Results of a new diet study on seals around the Scottish coast
The work, commissioned by Marine Scotland, and undertaken by the Sea Mammal Research Unit at the University of St Andrews, involved collecting scats seasonally from haul-out sites around Scotland over a 12 month period in 2010/11. Hard remains of prey (fish otoliths and cephalopod beaks) were recovered and identified, allowing scientists to assess diet composition of the seals. In total, 2,205 grey and 1,976 harbour seal scats containing hard parts were processed resulting in 68,465 and 65,534 otoliths and beaks respectively.

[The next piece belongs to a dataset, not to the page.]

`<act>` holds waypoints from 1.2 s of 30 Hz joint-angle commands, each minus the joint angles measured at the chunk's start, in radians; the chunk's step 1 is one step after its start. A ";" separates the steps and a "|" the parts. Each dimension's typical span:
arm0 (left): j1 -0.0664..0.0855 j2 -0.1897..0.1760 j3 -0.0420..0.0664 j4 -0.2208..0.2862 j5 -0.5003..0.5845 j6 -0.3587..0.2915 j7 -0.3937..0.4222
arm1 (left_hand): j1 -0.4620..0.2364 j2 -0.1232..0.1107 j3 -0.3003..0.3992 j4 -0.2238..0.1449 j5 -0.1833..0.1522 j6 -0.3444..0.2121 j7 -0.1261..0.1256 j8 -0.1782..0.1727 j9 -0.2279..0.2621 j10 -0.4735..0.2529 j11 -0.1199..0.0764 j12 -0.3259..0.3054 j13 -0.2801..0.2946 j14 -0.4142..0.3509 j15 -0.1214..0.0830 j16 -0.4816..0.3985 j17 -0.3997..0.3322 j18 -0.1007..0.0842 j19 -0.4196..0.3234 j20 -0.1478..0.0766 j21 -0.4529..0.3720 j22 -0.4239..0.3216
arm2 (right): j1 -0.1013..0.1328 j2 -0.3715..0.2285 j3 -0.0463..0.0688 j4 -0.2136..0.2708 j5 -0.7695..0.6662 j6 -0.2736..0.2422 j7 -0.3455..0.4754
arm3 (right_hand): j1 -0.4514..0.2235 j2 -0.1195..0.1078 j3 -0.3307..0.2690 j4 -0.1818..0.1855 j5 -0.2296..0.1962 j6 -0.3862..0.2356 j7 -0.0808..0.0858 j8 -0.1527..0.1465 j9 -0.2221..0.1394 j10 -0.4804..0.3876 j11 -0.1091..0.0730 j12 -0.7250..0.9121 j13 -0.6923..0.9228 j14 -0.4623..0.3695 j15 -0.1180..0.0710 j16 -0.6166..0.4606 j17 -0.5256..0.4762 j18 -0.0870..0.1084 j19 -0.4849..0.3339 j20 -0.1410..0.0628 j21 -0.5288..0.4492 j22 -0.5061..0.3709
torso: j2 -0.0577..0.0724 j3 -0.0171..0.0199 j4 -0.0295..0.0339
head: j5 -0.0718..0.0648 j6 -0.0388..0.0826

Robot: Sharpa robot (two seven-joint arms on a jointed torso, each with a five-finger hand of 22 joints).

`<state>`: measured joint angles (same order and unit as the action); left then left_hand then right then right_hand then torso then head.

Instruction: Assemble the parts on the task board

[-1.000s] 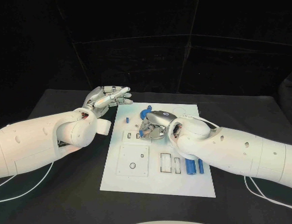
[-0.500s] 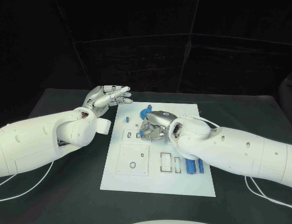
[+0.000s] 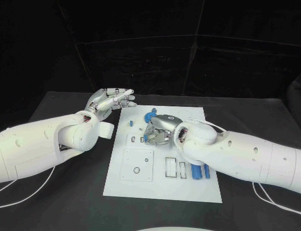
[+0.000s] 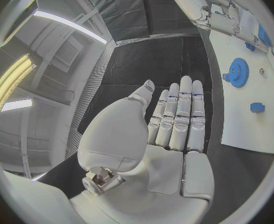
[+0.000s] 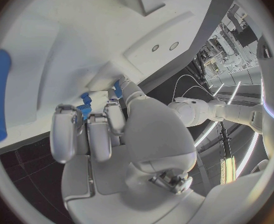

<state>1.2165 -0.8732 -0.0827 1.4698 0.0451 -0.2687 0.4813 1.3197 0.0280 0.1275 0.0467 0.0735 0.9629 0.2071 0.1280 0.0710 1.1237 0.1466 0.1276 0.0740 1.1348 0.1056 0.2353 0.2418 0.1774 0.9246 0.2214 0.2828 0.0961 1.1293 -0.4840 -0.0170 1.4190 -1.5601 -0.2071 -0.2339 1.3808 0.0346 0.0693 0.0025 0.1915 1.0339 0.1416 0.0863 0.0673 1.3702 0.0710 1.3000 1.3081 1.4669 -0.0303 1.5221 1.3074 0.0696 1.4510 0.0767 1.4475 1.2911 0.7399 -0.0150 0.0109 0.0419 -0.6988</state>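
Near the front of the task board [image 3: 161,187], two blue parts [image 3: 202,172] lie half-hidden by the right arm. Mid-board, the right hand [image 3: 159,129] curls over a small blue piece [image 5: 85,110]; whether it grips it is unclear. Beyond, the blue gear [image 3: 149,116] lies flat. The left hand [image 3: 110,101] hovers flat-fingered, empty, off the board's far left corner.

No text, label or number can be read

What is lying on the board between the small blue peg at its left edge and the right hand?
In the head view, the blue gear lies on the task board, slightly farther back, between the small blue peg and the right hand.
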 commanded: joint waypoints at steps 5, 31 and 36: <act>0.002 0.001 0.001 0.001 -0.001 0.013 -0.007 | -0.001 0.000 0.003 -0.003 0.001 0.004 0.003 -0.005 -0.001 0.002 0.001 -0.003 -0.001 0.000 -0.003 -0.005 0.002 0.007 0.009 -0.002 -0.004 -0.002 | -0.001 -0.001 -0.001 0.001 -0.010 -0.009 -0.014 | -0.017 -0.020 0.010 0.002 -0.001 -0.028 0.008 -0.014 -0.002 0.000 -0.012 -0.015 -0.002 0.080 0.013 -0.004 0.157 -0.013 -0.003 0.009 -0.002 -0.002 | 0.000 0.0002 0.0001 | 0.000 0.000; 0.002 -0.002 0.001 -0.003 -0.026 0.025 -0.043 | -0.014 -0.006 0.013 -0.009 0.000 0.005 -0.001 -0.009 -0.001 0.003 -0.004 -0.010 -0.003 0.055 -0.018 0.023 0.023 0.009 0.054 -0.016 0.018 0.006 | -0.003 -0.056 -0.001 0.074 -0.018 -0.133 0.021 | -0.091 -0.095 -0.054 0.055 -0.044 -0.144 0.031 -0.019 -0.001 -0.061 0.012 -0.081 -0.072 0.077 0.033 -0.013 0.145 -0.011 -0.008 0.030 -0.008 -0.011 | 0.000 0.0017 -0.0011 | 0.003 0.003; 0.002 -0.009 0.001 -0.003 -0.141 0.005 -0.154 | -0.050 -0.019 0.009 -0.004 -0.005 0.033 -0.022 -0.003 0.003 0.056 -0.032 0.005 0.007 0.220 -0.065 0.146 0.107 0.007 0.184 -0.065 0.098 0.040 | 0.002 -0.155 0.000 0.166 0.049 -0.164 0.093 | -0.090 -0.103 -0.068 0.065 -0.030 -0.150 0.032 -0.015 0.001 -0.064 0.014 -0.082 -0.075 0.074 0.035 -0.020 0.134 -0.009 -0.013 0.032 -0.013 -0.021 | -0.004 0.0001 -0.0022 | 0.006 0.007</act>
<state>1.2165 -0.8812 -0.0828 1.4661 0.0020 -0.2629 0.4244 1.2788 0.0072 0.1359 0.0384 0.0735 0.9892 0.1854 0.1211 0.0718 1.1701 0.1189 0.1275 0.0774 1.3332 0.0471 0.3628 0.3368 0.1773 1.0910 0.1637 0.3695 0.1312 1.1257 -0.6238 -0.0186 1.5654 -1.5582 -0.3091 -0.2101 1.2882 -0.0591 0.0067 0.0666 0.1581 0.8912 0.1740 0.0689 0.0667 1.3127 0.0857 1.2225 1.2342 1.4667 -0.0016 1.5063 1.3081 0.0698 1.4399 0.1021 1.4382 1.2718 0.7385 -0.0137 0.0104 0.0464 -0.6941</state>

The main findings of the research include:
- To the west of Scotland, harbour seal diet is highly diverse in nature and spread across a range of species, with no particular species dominant. In contrast, harbour seal diet in the North Sea (including Orkney and Shetland) where local harbour seal populations are in decline, is less diverse and heavily dominated by sandeels which are the primary prey throughout the year. A tentative conclusion of the reports is that declines in harbour seal numbers in northern regions may be linked to the decline in sandeel abundance.
- Since the last assessment in 2002, grey seal diet has changed very little to the West of Scotland, but some marked changes were observed in the North Sea. The diet west of Scotland comprised about one-third sandeels and one-third gadid prey (particularly cod and ling) while in the North Sea the diet was dominated by sandeels (56%) with gadid prey (particularly cod and saithe) comprising about 20% of the total diet.
- There is considerable seasonal and regional variation in the diet of both harbour and grey seals in Scotland, although there was no pattern to explain difference in diet between species in regions where harbour seals have and have not declined.
- In the North Sea, the estimated consumption of cod (9,580 tonnes) by the total grey seal population represents about 5% of the estimated stock size (189,992 tonnes). In contrast, consumption of cod to the west coast of Scotland is much higher.